Aquella masculinidad, sin embargo, no es la que observamos en El club. Aquí procede hablar de misoginia en los mismos términos de autores como Neil LaBute o David Mamet. A cara descubierta. Tan frontal que inspira cierto patetismo. Alguien definió el último tercio de la película como un cruce imposible entre David Lynch y Eyes Wide Shut (Stanley Kubrick, 1999), en tanto que la tensión en el burdel es cualquier cosa menos erótica. Resulta difícil explicar cómo los personajes penetran en una fantasía más bien burlona en la que lo perturbador es más ese placer grupal que sienten al compartir esa experiencia que la experiencia en sí. Se podría decir que Michaels y Medak exploran en qué consiste el deseo masculino y nos explican que, más allá de los cuerpos, las miradas y el misterio de las prostitutas, lo que de verdad les pone es compartir esa fantasía común. Sentirse, de alguna manera, reconocidos y validados. 

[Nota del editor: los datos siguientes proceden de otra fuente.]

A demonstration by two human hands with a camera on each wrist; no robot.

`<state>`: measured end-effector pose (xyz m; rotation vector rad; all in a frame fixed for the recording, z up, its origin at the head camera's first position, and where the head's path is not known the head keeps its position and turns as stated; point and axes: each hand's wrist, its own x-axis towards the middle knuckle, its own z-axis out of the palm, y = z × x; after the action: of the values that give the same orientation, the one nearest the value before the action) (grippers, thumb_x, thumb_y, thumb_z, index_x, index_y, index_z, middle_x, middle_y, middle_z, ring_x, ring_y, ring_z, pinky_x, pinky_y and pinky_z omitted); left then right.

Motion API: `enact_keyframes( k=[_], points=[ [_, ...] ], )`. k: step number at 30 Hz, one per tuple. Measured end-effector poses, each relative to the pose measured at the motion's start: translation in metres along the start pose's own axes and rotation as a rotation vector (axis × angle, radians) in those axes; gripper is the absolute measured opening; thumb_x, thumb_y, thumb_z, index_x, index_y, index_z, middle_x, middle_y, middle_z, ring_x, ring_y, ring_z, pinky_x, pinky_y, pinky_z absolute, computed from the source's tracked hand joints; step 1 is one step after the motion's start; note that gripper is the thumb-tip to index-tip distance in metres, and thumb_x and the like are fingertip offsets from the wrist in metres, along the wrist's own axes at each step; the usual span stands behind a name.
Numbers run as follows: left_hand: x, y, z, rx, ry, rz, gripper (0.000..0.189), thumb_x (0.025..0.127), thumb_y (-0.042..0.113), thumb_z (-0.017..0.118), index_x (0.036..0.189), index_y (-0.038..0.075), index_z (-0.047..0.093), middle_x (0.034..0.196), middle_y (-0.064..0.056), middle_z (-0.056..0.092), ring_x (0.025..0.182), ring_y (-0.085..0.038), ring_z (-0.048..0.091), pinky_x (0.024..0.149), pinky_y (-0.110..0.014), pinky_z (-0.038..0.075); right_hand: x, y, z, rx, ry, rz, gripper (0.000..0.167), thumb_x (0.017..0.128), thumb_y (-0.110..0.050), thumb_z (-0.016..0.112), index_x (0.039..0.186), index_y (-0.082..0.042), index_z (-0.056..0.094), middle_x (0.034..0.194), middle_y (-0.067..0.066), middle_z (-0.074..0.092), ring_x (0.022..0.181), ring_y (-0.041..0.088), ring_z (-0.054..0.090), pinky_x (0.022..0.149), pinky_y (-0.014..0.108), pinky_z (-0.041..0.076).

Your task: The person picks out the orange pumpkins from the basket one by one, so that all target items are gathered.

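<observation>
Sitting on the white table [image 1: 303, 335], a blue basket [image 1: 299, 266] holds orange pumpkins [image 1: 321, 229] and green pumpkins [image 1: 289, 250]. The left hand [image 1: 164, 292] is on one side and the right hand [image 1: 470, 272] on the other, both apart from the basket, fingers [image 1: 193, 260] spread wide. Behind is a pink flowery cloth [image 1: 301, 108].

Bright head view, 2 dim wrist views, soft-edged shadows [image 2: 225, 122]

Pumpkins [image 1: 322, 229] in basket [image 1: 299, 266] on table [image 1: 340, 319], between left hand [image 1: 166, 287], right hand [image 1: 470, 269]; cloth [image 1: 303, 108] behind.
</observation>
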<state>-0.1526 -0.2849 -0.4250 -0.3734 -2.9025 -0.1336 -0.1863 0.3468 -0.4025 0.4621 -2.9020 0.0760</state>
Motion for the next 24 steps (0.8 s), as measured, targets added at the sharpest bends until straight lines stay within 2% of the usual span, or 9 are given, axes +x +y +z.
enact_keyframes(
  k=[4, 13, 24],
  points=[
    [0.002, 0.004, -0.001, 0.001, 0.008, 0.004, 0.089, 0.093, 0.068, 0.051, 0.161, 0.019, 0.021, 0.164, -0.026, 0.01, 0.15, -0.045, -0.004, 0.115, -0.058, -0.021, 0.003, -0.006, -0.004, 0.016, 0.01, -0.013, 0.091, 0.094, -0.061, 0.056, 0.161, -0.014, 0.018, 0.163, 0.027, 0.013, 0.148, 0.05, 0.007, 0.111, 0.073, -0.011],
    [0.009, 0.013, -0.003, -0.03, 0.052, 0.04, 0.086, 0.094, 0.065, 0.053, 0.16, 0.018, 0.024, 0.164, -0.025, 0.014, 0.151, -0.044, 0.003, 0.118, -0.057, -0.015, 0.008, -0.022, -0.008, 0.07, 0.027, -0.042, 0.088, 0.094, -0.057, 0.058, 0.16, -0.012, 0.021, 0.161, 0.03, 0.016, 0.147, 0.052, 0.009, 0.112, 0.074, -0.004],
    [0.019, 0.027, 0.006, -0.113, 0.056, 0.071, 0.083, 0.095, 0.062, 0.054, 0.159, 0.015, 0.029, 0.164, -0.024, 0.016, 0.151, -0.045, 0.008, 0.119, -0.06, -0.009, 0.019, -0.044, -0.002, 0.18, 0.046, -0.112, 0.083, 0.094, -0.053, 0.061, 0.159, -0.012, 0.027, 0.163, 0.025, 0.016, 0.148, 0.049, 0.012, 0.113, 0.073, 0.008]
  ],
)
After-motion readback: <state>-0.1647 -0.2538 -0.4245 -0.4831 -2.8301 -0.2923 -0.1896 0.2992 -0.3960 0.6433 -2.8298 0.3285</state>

Que Canterbury acabe disfrazado como una criatura a medio camino entre un payaso y un sátiro debería servir de advertencia para dejar a un lado cualquier prejuicio moral. Los chicos han venido a divertirse, aunque sea de una forma estrafalaria. Esa sensación de libertad, explotada hasta sus últimas consecuencias, es tal vez la definición perfecta de lo que la película ha dibujado una y otra vez para dar cuenta de la masculinidad. La gratuidad, casi ofensiva, con la que sus personajes juegan con las emociones, el decoro, la moralidad, el deseo o las buenas maneras. Cómo vomitan encima de todo ello sin, por otro lado, dejar de reclamar su lugar en una sociedad de la que no pretenden automarginarse. Al fin y al cabo, todos ellos representan algunos de los roles más importantes dentro de la cadena trófica estadounidense. Y así es como debe seguir todo. 

Lo interesante de El club es que no sabe ni ser una sátira ni una comedia ni un estudio psicológico del hombre de los 80. Lo intenta, de muchas formas, pero nunca da en el blanco. Y eso, que podría entenderse como un error fatal, le aporta una pátina fascinante a la película. Consigue franquear el asco que despiertan sus protagonistas por una mezcla de melancolía y desesperación. A menudo, nos hace pensar que esos hombres comparten algo más que su soledad y su autodesprecio, una especie de condena invisible para quien cree que se trata de ciudadanos modelo. Pero una condena, al fin y al cabo, que los convierte en unos imbéciles funcionales en busca de otra clase de amor: ese consuelo que te proporciona saber que hay otro con quien compartir tu fantasía más desviada. Hablemos de esto.